--- Problem details ---
Leave out every line before the one that contains "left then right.". Please restate that line and the rest of the data word for word, through the end.
= = = =
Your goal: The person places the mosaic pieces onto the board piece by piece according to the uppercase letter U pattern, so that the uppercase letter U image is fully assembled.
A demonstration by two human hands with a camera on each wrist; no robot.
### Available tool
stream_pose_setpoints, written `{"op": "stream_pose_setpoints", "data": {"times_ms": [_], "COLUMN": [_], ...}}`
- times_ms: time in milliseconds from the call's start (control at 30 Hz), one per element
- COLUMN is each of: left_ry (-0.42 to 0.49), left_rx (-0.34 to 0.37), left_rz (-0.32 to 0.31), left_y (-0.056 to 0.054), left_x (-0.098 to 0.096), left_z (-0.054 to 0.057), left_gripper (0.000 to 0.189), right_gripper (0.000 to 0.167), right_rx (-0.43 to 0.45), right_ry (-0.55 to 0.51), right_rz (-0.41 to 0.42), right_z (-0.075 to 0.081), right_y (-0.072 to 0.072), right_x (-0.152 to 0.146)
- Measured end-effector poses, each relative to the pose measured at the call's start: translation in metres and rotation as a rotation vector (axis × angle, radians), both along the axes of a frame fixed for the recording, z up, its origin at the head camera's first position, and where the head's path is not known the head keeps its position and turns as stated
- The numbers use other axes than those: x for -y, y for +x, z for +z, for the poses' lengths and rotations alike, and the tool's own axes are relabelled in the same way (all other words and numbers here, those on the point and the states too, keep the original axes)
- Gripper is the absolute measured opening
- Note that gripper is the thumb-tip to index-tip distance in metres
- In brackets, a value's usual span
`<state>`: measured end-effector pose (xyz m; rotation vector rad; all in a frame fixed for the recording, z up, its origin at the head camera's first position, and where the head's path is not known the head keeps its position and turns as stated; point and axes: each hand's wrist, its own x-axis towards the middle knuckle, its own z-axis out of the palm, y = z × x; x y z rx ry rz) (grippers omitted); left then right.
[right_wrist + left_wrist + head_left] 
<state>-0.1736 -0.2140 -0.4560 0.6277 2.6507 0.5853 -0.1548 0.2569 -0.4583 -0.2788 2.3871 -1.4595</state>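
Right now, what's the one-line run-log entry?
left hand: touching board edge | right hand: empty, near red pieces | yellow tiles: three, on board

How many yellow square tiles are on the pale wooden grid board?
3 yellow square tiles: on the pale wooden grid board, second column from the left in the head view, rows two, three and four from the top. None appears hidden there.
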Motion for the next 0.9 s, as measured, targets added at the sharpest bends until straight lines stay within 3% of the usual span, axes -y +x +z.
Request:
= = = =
--- Solution to this exercise ---
`<state>`: measured end-effector pose (xyz m; rotation vector rad; all in a frame fixed for the recording, z up, its origin at the head camera's first position, and where the head's path is not known the head keeps its position and turns as stated; point and axes: each hand's wrist, its own x-axis towards the middle knuckle, its own z-axis out of the palm, y = z × x; x y z rx ry rz) (grippers omitted); left then right.
[right_wrist + left_wrist + head_left] 
<state>-0.1736 -0.2140 -0.4560 0.6277 2.6507 0.5853 -0.1548 0.2569 -0.4583 -0.2788 2.3871 -1.4595</state>
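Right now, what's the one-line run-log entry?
left hand: touching board edge | right hand: empty, near red pieces | yellow tiles: three, on board

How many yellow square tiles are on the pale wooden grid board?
3 yellow square tiles: on the pale wooden grid board, second column from the left in the head view, rows two, three and four from the top. None appears hidden there.
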Motion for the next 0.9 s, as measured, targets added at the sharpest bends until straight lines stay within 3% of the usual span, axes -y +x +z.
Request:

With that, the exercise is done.